## Exercise requirements:
Apart from the pictures, every line below needs to be reproduced verbatim.

## Working data:
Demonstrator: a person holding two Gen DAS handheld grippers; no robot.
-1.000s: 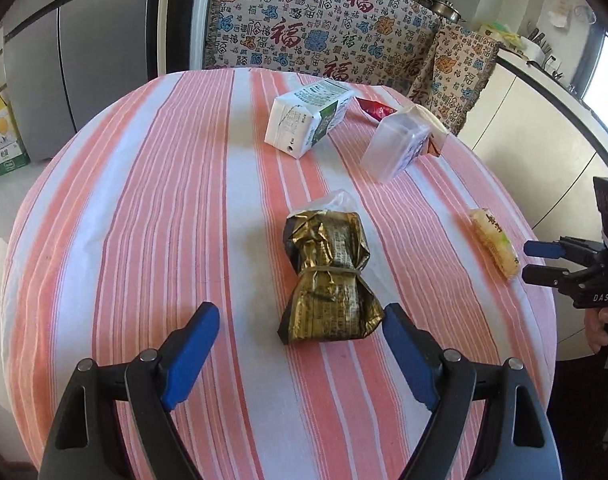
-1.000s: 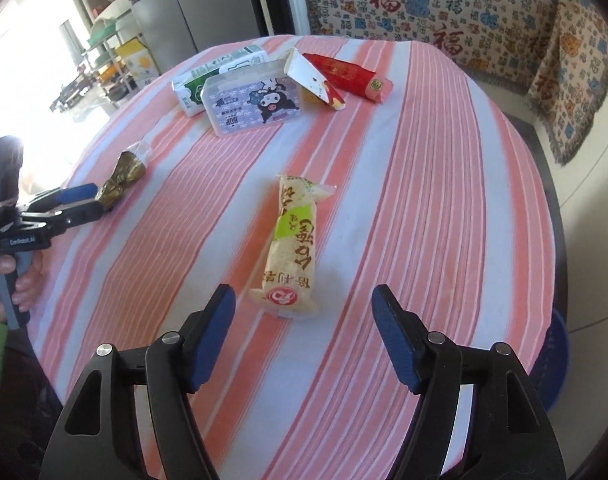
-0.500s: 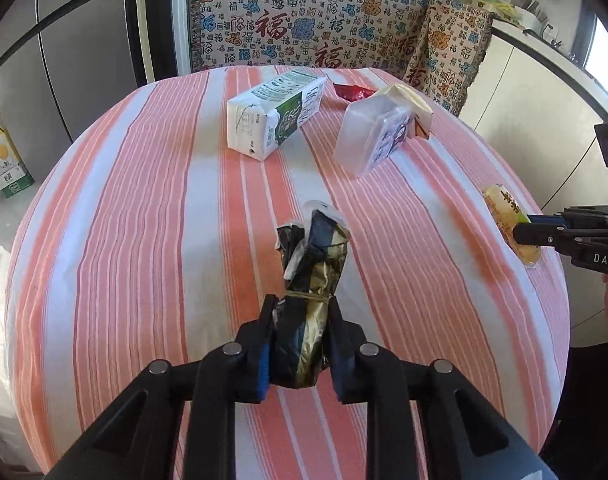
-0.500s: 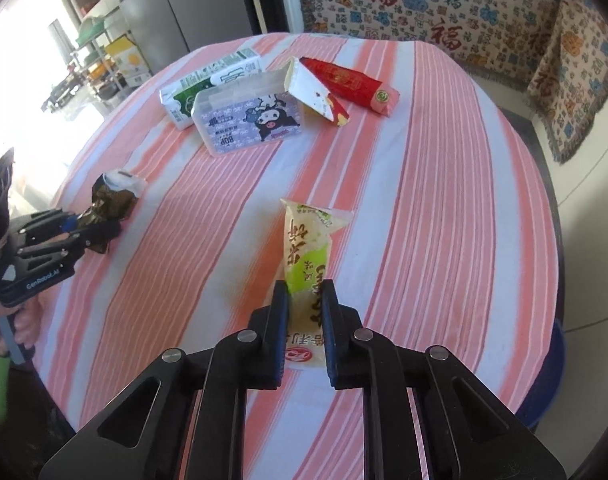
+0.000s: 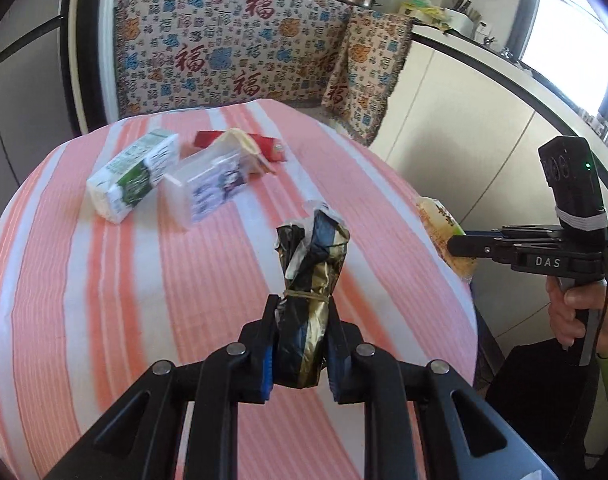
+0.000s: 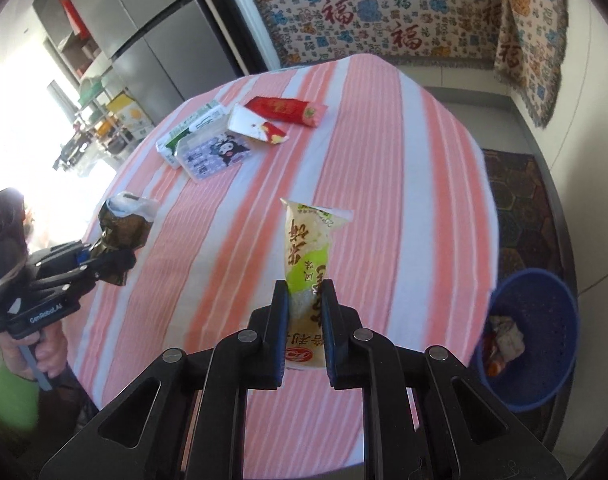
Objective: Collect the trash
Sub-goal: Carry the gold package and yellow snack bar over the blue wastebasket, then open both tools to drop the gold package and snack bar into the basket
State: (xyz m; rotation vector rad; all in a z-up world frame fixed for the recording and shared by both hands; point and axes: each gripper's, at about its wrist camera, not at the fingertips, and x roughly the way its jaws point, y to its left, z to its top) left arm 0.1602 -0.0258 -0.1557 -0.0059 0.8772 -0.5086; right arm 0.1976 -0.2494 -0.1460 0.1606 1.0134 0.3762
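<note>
My left gripper (image 5: 300,312) is shut on a crumpled gold-and-black wrapper (image 5: 309,280) tied with a rubber band, held up off the striped round table (image 5: 104,300). The same wrapper (image 6: 122,228) shows at the left of the right wrist view. My right gripper (image 6: 305,300) is shut on a yellow-green snack packet (image 6: 309,256), also lifted above the cloth. That packet (image 5: 443,224) appears at the right edge of the left wrist view, pinched by the other gripper (image 5: 463,246).
At the table's far side lie a green-and-white carton (image 5: 134,176), a clear plastic box (image 5: 212,188), a white card (image 6: 256,126) and a red packet (image 6: 288,110). A blue bin (image 6: 531,332) with some trash stands on the floor at the right. A patterned sofa cover (image 5: 232,52) lies behind.
Both grippers closed on their items, the left on the gold wrapper and the right on the snack packet, then lifted them off the cloth and drew back toward the table's near side.
</note>
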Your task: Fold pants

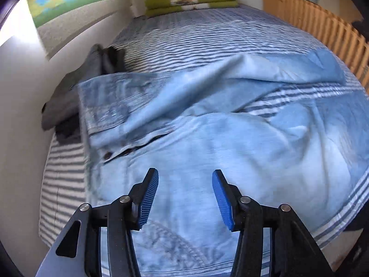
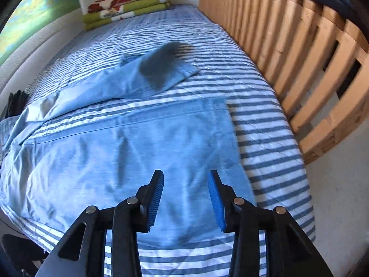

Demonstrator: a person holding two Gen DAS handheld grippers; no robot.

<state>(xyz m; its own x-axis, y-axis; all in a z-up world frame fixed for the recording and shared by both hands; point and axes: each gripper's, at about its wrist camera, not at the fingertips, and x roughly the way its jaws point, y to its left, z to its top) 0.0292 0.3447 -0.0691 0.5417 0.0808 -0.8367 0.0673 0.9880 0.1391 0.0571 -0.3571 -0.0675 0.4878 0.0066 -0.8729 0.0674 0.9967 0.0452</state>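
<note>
Light blue jeans (image 1: 207,143) lie spread across a striped bed. In the left wrist view the waistband with its dark buttons (image 1: 120,152) sits at the left, and both legs run off to the right. My left gripper (image 1: 185,180) hovers open above the seat of the jeans, with nothing between its blue pads. The right wrist view shows the near leg (image 2: 138,157) lying flat and the far leg (image 2: 147,78) angled away, with its hem toward the wooden rail. Over the near leg my right gripper (image 2: 185,180) is open and holds nothing.
A striped mattress cover (image 2: 265,138) lies under the jeans. Dark grey and black garments (image 1: 76,85) lie by the wall at the left. Folded green and red blankets (image 1: 191,0) sit at the head of the bed. A wooden slatted rail (image 2: 299,57) runs along the right side.
</note>
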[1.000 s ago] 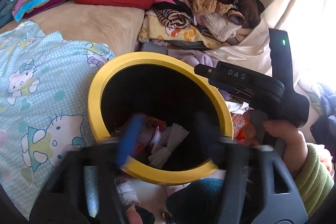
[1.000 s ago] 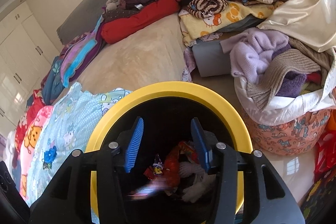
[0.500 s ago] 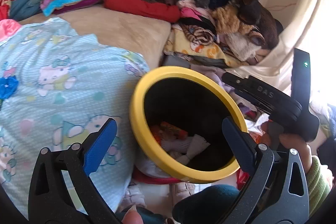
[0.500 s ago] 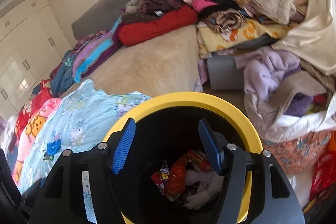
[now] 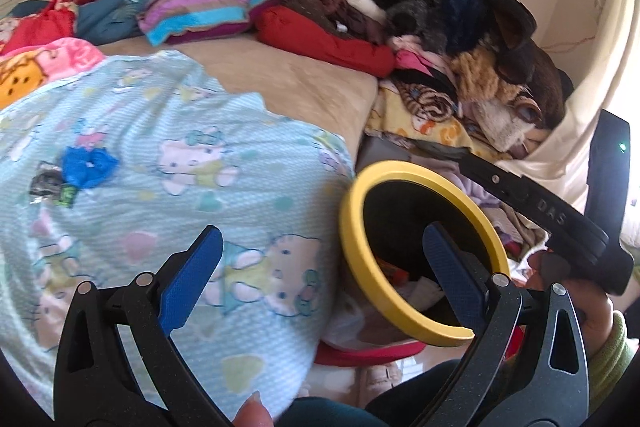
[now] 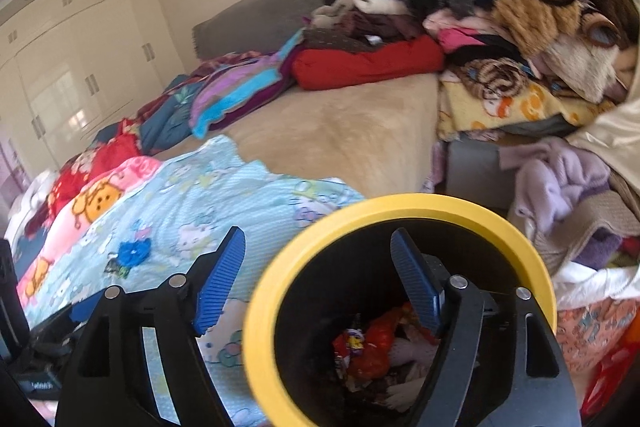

## Answer for the task:
Demonstrator: a person holding two Gen DAS handheld grippers; no robot.
-1.000s: 
-1.000s: 
-0.500s: 
-0.500s: 
+0.000s: 
+0.000s: 
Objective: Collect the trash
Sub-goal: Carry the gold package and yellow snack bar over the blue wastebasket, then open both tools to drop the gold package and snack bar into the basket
State: (xyz m; rotation vector rad; all in a z-up world frame fixed for the recording and shared by both hands; point and axes: each gripper's, at about its wrist camera, not at the fingertips, and x roughly the way its jaws point, y to its left, z to its top) left arm 0.1602 -0.0258 -0.1557 -0.0059 0.8772 -0.5086; right arm 0.1976 -0.2494 -0.1460 0.1606 1.0134 0.3762
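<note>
My left gripper (image 5: 300,312) is shut on a crumpled gold-and-black wrapper (image 5: 309,280) tied with a rubber band, held up off the striped round table (image 5: 104,300). The same wrapper (image 6: 122,228) shows at the left of the right wrist view. My right gripper (image 6: 305,300) is shut on a yellow-green snack packet (image 6: 309,256), also lifted above the cloth. That packet (image 5: 443,224) appears at the right edge of the left wrist view, pinched by the other gripper (image 5: 463,246).
At the table's far side lie a green-and-white carton (image 5: 134,176), a clear plastic box (image 5: 212,188), a white card (image 6: 256,126) and a red packet (image 6: 288,110). A blue bin (image 6: 531,332) with some trash stands on the floor at the right. A patterned sofa cover (image 5: 232,52) lies behind.
Both grippers closed on their items, the left on the gold wrapper and the right on the snack packet, then lifted them off the cloth and drew back toward the table's near side.
</note>
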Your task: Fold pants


Demonstrator: a person holding two Gen DAS handheld grippers; no robot.

<state>(xyz m; its own x-axis, y-axis; all in a z-up world frame fixed for the recording and shared by both hands; point and axes: each gripper's, at about its wrist camera, not at the fingertips, and x roughly the way its jaws point, y to its left, z to its top) 0.0292 0.3447 -0.0691 0.5417 0.0808 -0.8367 0.0673 0.9880 0.1391 0.0571 -0.3571 -0.0675 0.4878 0.0066 -0.8729 0.0674 0.9967 0.0452</state>
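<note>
Light blue jeans (image 1: 207,143) lie spread across a striped bed. In the left wrist view the waistband with its dark buttons (image 1: 120,152) sits at the left, and both legs run off to the right. My left gripper (image 1: 185,180) hovers open above the seat of the jeans, with nothing between its blue pads. The right wrist view shows the near leg (image 2: 138,157) lying flat and the far leg (image 2: 147,78) angled away, with its hem toward the wooden rail. Over the near leg my right gripper (image 2: 185,180) is open and holds nothing.
A striped mattress cover (image 2: 265,138) lies under the jeans. Dark grey and black garments (image 1: 76,85) lie by the wall at the left. Folded green and red blankets (image 1: 191,0) sit at the head of the bed. A wooden slatted rail (image 2: 299,57) runs along the right side.
</note>
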[1.000 s ago] 
[1.000 s ago] 
[0.500 s ago] 
[0.500 s ago] 
[now] 
[now] 

Nothing else goes with this output.